French catholic saint and preacher (1060–1122)

Vitalis of Savigny (c. 1060 – 16 September 1122) was the canonized founder of Savigny Abbey in Manche and of the Congregation of Savigny (1112).

==Biography==

===Early life and work as chaplain===
He was born in Normandy at Tierceville near Bayeux about 1060–65 in a family not belonging to the nobility. His parents were Regefredus (Rainfredus) and Rohardis (Rohes) and he had at least one sister, Adeline, and a brother called Osbert who later also became a monk. Nothing is known of his early years; it is possible that he first went to the Benedictine monastery of Grestain, the family monastery of the local noble family of Conteville, before possibly studying in Bayeux or Liège. After ordination he pursued advanced studies before becoming chaplain to Duke William the Conqueror's brother, Robert of Mortain (died 1090).

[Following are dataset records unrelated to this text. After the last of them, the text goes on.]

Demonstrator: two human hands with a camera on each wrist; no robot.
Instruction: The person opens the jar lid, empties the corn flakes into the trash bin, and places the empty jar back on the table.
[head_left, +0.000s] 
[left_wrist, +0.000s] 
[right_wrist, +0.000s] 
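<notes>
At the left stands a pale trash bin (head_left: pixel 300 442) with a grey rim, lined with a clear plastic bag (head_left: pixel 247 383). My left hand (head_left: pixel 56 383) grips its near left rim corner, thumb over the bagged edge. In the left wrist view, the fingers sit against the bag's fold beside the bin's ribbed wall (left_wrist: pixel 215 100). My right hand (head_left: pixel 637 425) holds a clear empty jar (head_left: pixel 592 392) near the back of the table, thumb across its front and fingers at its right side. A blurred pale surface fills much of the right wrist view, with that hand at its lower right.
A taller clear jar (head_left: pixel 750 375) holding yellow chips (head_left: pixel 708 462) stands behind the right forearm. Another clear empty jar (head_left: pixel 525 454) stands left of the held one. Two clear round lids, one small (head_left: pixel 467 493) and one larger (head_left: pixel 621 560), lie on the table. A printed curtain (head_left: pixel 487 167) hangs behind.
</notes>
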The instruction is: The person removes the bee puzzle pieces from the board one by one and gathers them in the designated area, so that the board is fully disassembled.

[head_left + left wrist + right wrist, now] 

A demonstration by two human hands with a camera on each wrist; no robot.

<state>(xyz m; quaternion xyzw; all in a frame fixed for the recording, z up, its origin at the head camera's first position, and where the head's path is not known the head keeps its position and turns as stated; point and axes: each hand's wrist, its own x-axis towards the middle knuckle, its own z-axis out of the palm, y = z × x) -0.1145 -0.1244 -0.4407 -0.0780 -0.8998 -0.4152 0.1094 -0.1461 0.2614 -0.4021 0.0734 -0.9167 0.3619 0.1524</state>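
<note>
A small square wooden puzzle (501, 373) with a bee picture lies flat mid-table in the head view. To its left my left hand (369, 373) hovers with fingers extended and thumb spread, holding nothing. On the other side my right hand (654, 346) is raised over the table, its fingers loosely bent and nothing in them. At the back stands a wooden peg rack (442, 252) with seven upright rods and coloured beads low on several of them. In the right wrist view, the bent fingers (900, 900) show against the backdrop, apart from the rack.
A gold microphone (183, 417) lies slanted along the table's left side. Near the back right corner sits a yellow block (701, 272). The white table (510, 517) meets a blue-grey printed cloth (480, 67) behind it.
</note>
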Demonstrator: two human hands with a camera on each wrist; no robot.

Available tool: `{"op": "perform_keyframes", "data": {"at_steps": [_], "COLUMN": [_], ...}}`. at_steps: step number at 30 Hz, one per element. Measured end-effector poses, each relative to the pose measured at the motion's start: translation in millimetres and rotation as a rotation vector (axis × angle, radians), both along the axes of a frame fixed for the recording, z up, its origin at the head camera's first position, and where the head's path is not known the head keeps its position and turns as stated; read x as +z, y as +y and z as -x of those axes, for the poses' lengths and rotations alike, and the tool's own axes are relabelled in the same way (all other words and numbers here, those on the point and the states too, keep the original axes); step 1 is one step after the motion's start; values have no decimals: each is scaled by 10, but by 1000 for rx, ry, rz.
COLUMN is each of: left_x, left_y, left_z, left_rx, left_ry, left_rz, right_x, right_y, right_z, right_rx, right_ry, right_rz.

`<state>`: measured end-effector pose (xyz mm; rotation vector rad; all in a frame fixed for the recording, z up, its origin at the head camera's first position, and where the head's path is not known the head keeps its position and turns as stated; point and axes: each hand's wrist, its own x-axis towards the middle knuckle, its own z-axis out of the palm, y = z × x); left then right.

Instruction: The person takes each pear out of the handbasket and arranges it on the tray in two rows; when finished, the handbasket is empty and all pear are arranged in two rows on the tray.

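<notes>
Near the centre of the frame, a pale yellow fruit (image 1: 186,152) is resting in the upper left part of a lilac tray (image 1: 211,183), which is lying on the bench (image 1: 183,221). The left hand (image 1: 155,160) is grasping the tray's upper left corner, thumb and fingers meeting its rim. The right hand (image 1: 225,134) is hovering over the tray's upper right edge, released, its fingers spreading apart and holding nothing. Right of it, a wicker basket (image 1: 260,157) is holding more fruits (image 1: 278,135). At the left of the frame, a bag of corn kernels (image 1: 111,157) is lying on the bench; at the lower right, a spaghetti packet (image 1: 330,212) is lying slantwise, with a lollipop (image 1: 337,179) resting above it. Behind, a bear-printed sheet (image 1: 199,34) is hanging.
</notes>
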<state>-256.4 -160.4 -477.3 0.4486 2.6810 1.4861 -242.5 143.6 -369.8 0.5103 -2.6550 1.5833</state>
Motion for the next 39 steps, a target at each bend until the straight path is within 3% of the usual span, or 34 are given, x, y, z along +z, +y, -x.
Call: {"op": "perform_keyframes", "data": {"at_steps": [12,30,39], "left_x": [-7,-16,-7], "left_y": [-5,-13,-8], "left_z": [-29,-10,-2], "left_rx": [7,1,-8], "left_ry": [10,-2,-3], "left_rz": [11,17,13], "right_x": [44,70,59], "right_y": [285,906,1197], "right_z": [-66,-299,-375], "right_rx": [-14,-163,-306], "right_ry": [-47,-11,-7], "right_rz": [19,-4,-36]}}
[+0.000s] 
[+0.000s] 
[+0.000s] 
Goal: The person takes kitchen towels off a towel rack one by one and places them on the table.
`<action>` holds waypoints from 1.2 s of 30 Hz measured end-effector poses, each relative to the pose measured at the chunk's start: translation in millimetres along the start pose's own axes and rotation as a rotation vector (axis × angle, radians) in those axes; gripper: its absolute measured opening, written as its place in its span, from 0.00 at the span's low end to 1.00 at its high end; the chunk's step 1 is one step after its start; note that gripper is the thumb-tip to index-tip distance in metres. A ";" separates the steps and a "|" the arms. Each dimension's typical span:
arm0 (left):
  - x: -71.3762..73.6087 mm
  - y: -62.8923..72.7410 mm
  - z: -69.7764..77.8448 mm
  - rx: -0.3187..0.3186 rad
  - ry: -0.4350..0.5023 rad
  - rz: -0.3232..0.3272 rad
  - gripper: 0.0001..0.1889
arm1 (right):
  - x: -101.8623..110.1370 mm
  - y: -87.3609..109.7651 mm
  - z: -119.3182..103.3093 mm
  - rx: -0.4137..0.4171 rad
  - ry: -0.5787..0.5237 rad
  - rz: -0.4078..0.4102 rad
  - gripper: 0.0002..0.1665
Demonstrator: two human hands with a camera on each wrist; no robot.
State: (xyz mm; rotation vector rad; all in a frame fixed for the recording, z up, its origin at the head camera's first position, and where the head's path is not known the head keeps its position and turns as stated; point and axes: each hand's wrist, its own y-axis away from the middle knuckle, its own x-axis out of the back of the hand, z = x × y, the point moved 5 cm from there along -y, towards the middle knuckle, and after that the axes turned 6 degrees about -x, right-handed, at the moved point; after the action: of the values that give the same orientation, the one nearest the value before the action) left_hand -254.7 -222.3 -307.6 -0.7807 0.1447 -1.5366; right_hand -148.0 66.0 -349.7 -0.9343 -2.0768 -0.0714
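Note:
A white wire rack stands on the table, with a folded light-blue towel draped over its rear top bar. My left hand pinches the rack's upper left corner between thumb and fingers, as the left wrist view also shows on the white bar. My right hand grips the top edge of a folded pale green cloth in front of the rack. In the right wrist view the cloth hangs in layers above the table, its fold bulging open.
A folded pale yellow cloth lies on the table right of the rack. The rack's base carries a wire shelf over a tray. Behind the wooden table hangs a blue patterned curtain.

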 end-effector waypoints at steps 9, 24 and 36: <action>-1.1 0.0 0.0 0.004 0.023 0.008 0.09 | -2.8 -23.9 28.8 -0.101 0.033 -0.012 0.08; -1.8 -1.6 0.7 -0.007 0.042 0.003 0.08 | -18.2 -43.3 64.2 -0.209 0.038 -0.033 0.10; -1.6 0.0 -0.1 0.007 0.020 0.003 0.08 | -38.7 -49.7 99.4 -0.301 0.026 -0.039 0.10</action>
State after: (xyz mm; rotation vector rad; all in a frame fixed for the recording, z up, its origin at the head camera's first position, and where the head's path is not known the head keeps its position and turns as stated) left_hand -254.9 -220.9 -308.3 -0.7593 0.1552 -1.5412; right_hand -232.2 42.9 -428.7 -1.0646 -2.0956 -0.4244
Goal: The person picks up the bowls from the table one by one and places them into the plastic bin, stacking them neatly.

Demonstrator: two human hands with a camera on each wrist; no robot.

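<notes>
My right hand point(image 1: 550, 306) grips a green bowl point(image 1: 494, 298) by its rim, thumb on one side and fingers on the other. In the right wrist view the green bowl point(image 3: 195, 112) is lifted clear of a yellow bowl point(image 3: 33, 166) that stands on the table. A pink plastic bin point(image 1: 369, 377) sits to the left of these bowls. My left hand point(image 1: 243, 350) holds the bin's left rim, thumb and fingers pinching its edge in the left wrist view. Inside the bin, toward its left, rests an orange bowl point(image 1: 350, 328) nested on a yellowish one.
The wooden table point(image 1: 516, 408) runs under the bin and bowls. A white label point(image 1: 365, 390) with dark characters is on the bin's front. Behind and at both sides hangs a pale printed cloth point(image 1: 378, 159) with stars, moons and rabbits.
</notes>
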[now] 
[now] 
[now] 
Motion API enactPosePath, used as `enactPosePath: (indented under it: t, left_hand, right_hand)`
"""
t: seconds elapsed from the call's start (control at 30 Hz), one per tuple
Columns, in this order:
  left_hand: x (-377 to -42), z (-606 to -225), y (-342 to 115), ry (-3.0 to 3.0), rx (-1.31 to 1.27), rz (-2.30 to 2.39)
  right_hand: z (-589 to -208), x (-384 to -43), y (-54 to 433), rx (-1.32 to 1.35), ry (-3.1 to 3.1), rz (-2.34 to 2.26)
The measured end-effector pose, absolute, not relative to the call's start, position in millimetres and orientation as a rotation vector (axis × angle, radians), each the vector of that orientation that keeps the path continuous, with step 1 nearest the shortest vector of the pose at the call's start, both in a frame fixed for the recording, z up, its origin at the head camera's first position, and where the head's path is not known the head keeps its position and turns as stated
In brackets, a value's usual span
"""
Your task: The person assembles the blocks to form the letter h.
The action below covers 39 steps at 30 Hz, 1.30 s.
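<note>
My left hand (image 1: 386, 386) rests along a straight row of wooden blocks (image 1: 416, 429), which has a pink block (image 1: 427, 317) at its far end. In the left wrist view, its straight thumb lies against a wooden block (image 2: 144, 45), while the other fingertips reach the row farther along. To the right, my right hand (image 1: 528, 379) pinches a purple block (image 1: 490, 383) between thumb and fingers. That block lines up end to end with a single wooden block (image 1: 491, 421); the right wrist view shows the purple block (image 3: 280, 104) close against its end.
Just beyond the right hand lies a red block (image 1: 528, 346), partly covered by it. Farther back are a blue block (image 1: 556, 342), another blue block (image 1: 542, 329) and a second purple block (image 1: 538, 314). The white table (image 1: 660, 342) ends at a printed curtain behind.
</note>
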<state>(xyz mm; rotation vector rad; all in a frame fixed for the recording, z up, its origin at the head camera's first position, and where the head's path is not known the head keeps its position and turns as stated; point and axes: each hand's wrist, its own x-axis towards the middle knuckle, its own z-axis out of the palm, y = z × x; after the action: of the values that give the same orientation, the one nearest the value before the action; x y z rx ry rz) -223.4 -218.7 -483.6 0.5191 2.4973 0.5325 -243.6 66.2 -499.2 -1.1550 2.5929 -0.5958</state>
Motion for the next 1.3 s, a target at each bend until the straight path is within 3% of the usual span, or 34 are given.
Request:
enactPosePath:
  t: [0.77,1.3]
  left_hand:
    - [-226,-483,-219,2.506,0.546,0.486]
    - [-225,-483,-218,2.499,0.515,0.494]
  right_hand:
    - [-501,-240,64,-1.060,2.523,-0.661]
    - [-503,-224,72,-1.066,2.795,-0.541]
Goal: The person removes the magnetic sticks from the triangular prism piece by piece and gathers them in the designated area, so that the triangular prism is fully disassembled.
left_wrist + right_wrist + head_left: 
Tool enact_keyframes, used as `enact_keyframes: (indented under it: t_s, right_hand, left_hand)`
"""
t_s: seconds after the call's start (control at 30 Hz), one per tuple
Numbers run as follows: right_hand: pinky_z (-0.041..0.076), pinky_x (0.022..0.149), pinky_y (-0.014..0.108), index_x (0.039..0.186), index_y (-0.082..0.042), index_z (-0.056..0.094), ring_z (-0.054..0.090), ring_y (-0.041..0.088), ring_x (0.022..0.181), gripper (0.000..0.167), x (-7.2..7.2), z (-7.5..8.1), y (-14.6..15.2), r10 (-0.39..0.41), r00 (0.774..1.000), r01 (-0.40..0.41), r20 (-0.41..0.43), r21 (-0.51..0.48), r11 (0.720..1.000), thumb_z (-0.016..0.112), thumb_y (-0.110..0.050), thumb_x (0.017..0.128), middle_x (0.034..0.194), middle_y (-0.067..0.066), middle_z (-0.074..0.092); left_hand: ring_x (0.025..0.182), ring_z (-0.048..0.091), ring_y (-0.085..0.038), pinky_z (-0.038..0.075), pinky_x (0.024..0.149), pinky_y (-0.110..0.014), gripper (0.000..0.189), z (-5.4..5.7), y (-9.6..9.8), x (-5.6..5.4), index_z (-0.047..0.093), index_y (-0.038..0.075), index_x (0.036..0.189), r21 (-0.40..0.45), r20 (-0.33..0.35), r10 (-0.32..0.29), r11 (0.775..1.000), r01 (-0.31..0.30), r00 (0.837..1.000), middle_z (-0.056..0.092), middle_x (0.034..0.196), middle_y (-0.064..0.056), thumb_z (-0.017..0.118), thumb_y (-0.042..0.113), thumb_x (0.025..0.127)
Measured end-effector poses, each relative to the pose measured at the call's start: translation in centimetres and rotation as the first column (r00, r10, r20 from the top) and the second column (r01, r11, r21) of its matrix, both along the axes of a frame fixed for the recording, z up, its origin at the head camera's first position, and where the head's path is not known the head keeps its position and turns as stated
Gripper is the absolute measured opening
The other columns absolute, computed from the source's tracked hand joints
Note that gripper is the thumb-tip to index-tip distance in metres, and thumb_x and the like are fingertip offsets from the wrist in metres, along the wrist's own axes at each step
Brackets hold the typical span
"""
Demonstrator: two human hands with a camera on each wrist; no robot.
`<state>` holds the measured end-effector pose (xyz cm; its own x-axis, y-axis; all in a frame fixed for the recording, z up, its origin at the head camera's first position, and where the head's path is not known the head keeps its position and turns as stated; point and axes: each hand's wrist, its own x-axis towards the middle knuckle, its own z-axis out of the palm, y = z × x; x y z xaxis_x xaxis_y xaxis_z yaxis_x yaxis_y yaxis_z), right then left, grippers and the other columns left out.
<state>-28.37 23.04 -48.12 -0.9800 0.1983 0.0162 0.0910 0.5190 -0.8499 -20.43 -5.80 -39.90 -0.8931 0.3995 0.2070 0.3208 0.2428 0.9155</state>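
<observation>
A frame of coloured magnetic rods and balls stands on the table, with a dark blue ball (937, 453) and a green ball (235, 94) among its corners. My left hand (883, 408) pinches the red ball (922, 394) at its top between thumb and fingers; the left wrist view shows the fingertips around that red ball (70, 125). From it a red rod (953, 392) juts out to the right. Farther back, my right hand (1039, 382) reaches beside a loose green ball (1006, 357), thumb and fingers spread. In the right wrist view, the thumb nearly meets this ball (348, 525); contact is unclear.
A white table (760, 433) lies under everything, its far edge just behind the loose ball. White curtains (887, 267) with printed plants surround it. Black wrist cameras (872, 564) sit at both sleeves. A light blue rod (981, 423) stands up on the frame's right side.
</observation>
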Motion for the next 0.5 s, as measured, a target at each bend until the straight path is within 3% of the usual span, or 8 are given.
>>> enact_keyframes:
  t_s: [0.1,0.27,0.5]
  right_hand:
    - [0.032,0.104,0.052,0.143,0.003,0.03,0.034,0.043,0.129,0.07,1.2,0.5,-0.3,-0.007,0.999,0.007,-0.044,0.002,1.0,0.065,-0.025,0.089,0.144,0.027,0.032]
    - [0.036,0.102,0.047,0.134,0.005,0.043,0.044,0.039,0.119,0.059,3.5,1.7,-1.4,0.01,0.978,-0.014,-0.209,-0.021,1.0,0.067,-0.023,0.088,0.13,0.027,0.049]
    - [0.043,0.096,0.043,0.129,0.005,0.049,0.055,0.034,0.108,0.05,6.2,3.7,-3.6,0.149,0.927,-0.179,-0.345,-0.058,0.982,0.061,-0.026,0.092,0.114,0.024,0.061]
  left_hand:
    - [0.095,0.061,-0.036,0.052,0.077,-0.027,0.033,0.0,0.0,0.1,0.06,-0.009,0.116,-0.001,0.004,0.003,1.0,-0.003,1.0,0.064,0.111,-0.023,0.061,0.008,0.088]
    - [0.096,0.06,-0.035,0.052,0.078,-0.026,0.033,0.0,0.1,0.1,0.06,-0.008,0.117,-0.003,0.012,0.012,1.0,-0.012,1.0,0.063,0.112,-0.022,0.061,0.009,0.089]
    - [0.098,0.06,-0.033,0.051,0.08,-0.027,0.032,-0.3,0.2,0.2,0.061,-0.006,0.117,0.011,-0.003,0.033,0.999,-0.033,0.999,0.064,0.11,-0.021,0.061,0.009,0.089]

The Vita (biography) of Vitalis tells that Robert was beating his wife, but Vitalis intervened and threatened to end the marriage if Robert did not repent. In another entry, Vitalis leaves Robert's service abruptly, and after being escorted back to him, Robert begs for Vitalis' pardon for his actions.

Vitalis gained the respect and confidence of Robert, who bestowed upon him a canonry in the collegiate church of Saint Evroul at Mortain, which he had founded in 1082.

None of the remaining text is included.